▸ **What to do**
Retype the listing below, keeping every line the same.

▸ **Information supplied**
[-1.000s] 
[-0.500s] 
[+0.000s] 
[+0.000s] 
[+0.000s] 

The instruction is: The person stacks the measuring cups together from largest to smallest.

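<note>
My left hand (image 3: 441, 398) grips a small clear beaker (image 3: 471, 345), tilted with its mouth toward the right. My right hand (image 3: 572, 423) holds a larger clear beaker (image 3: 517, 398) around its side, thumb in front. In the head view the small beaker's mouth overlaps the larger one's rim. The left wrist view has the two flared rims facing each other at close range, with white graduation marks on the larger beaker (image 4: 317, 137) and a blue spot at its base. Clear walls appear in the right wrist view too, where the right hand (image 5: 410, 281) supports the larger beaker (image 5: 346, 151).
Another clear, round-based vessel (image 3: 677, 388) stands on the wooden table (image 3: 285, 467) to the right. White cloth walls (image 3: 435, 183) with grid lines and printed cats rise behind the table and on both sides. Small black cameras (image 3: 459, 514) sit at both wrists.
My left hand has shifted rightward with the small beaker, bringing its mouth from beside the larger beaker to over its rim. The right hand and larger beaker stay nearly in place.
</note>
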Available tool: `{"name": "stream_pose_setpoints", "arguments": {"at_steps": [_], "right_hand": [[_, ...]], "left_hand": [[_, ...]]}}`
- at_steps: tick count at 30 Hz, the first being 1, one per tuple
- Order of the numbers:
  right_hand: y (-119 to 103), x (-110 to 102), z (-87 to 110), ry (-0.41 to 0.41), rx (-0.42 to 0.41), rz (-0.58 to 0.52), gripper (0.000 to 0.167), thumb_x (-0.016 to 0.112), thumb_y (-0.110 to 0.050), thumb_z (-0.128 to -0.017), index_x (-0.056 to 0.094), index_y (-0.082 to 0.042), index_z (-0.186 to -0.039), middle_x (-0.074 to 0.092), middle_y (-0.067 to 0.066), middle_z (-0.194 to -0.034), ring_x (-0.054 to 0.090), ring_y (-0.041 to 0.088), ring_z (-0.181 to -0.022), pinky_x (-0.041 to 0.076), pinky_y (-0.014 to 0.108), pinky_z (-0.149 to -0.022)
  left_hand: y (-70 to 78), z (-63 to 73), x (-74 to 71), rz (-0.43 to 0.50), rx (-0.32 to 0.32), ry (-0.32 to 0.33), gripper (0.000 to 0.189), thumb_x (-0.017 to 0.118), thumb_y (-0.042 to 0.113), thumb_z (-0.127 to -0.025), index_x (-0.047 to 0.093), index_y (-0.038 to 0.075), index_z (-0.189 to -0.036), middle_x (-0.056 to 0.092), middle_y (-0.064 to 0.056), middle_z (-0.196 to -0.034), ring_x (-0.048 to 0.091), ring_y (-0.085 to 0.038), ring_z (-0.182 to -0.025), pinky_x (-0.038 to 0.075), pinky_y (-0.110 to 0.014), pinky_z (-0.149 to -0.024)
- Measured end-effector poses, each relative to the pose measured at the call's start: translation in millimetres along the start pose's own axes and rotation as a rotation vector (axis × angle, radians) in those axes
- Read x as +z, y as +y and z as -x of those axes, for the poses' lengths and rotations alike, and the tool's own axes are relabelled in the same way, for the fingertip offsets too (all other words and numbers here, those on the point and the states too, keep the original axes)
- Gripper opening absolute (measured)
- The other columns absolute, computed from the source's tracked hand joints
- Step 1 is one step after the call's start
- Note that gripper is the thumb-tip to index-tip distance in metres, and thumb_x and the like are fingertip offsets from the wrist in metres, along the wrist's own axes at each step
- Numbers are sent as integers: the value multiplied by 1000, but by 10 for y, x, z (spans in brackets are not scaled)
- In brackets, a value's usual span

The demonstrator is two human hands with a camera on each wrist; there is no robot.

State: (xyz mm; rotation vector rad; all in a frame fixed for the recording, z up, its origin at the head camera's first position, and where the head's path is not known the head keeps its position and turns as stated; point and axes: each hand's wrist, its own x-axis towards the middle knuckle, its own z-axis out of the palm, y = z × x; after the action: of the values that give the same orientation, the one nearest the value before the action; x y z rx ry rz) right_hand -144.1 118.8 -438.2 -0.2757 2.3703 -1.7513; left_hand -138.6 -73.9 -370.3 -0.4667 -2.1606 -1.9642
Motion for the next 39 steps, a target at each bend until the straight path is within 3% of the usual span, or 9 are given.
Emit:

▸ **Solution for this problem**
[-1.000s] 
[-0.500s] 
[+0.000s] 
[+0.000s] 
[+0.000s] 

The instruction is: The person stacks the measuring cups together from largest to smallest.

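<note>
My left hand (image 3: 441, 398) grips a small clear beaker (image 3: 471, 345), tilted with its mouth toward the right. My right hand (image 3: 572, 423) holds a larger clear beaker (image 3: 517, 398) around its side, thumb in front. In the head view the small beaker's mouth overlaps the larger one's rim. The left wrist view has the two flared rims facing each other at close range, with white graduation marks on the larger beaker (image 4: 317, 137) and a blue spot at its base. Clear walls appear in the right wrist view too, where the right hand (image 5: 410, 281) supports the larger beaker (image 5: 346, 151).
Another clear, round-based vessel (image 3: 677, 388) stands on the wooden table (image 3: 285, 467) to the right. White cloth walls (image 3: 435, 183) with grid lines and printed cats rise behind the table and on both sides. Small black cameras (image 3: 459, 514) sit at both wrists.
My left hand has shifted rightward with the small beaker, bringing its mouth from beside the larger beaker to over its rim. The right hand and larger beaker stay nearly in place.
</note>
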Available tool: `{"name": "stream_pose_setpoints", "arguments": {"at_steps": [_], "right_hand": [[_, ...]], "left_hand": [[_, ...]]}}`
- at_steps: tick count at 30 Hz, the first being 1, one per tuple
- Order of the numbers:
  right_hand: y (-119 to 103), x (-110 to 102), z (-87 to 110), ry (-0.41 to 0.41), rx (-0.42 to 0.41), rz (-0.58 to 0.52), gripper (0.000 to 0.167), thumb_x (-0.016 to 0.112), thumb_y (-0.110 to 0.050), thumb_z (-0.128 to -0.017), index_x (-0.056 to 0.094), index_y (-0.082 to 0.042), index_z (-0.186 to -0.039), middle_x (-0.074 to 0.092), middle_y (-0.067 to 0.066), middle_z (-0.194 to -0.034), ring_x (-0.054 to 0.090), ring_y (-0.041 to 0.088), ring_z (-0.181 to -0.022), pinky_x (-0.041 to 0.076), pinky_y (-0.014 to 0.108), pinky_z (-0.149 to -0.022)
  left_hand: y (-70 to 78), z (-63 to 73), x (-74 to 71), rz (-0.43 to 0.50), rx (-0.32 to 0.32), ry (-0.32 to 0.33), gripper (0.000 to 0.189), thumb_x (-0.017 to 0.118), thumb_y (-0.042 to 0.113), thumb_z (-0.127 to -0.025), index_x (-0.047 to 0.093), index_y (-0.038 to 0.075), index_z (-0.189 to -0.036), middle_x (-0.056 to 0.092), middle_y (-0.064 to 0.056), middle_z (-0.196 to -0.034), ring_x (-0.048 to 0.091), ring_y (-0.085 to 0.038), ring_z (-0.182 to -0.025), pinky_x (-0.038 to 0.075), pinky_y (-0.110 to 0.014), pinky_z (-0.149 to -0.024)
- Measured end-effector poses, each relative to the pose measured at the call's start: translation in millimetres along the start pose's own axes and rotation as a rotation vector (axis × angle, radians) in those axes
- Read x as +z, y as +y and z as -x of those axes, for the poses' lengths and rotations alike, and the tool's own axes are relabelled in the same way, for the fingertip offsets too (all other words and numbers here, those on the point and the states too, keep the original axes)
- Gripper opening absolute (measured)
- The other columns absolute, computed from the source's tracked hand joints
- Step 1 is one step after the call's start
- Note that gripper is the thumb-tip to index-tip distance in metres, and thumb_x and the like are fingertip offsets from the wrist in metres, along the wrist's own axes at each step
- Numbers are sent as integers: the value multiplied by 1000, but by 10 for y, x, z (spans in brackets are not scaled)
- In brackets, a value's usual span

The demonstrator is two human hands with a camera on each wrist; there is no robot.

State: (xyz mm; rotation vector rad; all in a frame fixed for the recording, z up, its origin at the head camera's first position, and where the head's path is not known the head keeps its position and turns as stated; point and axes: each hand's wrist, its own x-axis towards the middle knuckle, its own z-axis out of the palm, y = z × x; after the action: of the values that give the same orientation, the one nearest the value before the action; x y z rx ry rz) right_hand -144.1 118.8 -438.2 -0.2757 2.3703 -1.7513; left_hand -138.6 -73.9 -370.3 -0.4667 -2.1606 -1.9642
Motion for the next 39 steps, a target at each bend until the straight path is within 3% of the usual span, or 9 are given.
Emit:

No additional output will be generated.